Um dos momentos mais fantásticos doe espetáculo foi, sem dúvida, quando ele cantou – e como nunca, e também como nunca tocou tão maravilhosamente também um violão que já é quase como o seu irmão – Água de Meninos. A música é uma das melhores que ele já fez: um retrato, pelo lado íntimo e verdadeiro, da essência de um povo. O lirismo preso à realidade. Por isso houve tantos aplaudos e – pasmem! – o povo cantou também.

Atordoado por tantas emoções, teimo em colocar como clímax o momento em que Gil canta a sua dialética ao narrar o incêndio proposital da vila de pescadores. Diz ele: “atrás da vila tem o recôncavo, atrás do recôncavo tem o mar, atrás do mar a Bahia, atrás da Bahia o Governo, que quer acabar com a vila”. Todos sentiram epidermicamente a mensagem porque esse é um problema de 1972 para a Bahia e não de um passado remoto.

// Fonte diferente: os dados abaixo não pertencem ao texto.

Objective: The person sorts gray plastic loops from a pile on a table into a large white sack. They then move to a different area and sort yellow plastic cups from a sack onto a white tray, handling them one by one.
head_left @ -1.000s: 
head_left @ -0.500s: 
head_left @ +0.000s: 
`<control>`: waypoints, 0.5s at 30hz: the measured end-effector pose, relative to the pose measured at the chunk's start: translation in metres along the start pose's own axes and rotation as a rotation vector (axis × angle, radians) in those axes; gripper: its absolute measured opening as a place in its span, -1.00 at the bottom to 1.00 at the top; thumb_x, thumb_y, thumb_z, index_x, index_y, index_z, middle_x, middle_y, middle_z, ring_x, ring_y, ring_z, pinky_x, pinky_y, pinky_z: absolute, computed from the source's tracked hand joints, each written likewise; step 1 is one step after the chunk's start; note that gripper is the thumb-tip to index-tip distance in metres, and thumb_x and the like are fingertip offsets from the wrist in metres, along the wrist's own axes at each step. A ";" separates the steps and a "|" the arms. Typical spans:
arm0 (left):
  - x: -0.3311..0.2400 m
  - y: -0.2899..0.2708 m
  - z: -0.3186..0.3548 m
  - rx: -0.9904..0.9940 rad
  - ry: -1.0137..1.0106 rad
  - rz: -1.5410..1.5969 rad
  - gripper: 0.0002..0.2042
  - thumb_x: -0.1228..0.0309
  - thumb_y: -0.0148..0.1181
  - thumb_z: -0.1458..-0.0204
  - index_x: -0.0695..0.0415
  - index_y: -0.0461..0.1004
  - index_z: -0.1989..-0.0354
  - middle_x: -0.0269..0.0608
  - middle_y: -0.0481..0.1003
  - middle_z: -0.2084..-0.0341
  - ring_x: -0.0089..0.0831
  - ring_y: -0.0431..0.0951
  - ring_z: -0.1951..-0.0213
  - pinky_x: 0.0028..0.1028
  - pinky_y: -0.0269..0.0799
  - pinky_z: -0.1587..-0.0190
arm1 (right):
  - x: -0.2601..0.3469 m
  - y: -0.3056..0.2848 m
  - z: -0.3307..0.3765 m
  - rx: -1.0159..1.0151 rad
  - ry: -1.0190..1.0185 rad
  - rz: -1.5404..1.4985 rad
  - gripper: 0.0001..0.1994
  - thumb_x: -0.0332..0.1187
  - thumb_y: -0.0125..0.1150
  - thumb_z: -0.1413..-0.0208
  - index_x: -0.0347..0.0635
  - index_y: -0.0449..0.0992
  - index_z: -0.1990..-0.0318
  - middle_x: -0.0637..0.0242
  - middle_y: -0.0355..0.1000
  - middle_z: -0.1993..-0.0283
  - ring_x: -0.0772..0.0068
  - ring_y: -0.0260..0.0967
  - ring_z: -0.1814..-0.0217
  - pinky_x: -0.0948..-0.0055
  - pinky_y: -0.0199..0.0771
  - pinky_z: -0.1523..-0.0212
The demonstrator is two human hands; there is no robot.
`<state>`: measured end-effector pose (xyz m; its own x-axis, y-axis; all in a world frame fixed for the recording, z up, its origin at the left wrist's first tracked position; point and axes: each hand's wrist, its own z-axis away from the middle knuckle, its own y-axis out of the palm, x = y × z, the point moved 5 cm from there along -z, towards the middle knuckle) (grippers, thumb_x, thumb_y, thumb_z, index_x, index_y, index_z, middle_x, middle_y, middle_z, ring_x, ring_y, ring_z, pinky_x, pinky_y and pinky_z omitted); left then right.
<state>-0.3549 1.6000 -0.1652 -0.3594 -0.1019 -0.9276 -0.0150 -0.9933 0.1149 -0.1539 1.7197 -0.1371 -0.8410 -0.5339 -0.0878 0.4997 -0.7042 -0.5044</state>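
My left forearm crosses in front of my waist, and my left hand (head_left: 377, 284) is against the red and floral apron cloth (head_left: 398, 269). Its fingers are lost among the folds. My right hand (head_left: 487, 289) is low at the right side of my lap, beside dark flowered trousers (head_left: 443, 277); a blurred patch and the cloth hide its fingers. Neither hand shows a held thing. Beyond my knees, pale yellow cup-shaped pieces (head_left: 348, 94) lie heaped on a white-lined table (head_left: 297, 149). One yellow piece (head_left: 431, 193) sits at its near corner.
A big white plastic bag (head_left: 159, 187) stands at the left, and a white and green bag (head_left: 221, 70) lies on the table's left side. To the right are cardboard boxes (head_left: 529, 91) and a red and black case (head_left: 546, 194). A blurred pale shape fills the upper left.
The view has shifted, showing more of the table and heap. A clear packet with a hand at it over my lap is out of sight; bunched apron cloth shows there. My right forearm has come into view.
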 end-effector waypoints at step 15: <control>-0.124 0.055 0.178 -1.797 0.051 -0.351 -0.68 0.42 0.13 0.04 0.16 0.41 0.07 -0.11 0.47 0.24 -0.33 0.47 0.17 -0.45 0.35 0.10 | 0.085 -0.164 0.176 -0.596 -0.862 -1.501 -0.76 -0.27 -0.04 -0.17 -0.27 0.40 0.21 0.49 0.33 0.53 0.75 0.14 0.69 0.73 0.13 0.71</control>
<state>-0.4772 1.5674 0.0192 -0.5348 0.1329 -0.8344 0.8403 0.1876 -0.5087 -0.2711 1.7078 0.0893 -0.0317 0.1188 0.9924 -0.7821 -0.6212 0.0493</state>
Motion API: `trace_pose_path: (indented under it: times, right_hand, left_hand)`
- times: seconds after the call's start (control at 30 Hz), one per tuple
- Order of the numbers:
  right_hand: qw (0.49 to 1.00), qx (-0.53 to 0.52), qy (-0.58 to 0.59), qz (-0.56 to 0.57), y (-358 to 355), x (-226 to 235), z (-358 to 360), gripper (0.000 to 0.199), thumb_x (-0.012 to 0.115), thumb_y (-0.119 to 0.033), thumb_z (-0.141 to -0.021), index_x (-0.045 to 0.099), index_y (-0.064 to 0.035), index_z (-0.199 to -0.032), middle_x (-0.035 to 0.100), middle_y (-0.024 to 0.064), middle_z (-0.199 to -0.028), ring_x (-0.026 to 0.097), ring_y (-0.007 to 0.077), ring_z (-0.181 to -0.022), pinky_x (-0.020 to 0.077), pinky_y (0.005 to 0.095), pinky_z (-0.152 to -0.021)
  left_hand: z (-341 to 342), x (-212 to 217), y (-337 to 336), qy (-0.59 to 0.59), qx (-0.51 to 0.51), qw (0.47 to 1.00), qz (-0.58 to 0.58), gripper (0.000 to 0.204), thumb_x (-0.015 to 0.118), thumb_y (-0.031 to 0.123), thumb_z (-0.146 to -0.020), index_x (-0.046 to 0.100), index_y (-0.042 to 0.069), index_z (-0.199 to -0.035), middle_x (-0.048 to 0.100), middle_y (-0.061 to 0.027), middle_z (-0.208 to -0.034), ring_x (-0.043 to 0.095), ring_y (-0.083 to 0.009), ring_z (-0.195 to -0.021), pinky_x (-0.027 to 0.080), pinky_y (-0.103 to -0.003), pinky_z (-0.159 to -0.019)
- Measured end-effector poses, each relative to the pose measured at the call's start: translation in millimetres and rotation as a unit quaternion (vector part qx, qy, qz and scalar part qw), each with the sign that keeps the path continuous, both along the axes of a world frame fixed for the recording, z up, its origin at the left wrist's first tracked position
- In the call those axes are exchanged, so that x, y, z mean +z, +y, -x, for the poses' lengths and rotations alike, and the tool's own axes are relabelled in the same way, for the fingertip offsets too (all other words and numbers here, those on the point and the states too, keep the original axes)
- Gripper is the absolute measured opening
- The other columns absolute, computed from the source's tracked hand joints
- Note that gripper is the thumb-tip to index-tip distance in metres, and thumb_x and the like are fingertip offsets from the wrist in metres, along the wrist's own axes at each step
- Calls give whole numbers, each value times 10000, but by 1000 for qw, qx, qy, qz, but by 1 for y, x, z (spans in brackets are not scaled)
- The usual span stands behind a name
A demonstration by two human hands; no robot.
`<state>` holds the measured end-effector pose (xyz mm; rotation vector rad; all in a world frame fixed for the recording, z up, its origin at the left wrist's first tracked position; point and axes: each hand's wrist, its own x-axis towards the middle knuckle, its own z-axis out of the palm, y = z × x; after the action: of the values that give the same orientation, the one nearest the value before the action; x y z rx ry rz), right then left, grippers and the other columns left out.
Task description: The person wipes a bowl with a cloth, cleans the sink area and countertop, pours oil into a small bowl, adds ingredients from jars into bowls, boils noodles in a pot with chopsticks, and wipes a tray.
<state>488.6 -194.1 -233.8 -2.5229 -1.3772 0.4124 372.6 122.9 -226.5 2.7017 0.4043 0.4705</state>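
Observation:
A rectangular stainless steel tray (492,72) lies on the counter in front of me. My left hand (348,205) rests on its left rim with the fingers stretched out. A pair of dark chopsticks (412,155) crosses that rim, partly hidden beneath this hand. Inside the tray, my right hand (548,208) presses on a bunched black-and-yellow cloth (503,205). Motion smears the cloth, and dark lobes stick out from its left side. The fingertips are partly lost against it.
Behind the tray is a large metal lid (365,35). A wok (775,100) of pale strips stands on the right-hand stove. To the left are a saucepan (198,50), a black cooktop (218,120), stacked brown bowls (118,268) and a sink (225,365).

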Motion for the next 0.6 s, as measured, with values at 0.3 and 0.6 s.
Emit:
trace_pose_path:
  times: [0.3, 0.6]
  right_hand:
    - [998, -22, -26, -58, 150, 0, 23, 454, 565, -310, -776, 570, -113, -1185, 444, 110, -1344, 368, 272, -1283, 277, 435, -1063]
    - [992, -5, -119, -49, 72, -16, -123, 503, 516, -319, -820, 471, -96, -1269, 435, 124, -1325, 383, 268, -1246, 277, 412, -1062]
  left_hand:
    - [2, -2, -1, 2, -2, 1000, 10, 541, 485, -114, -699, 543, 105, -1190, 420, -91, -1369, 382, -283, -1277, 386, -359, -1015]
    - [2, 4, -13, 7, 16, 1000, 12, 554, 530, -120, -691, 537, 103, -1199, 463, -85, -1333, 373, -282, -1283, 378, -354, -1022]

Quero terminar dizendo para os críticos de música que Gilberto Gil está se tornando um dos nossos maiores instrumentistas sem a babaquice de um Hermeto Paschoal. As diferenças entre Gil e Caetano são agora mais visíveis, como, depois do espetáculo conjunto, mas não comum, de Caetano com Chico. Caetano é criativo, inventivo, brilhante. Notavelmente, muda a cada três meses. É a nossa deusa maior, sem sentido pejorativo. Gil é mais lento, mais pesado, menos brilhante, porém, de uma densidade incomparável. No espetáculo da Bahia, ele mostrou, terrivelmente, como abrirá novos rumos para essa densidade.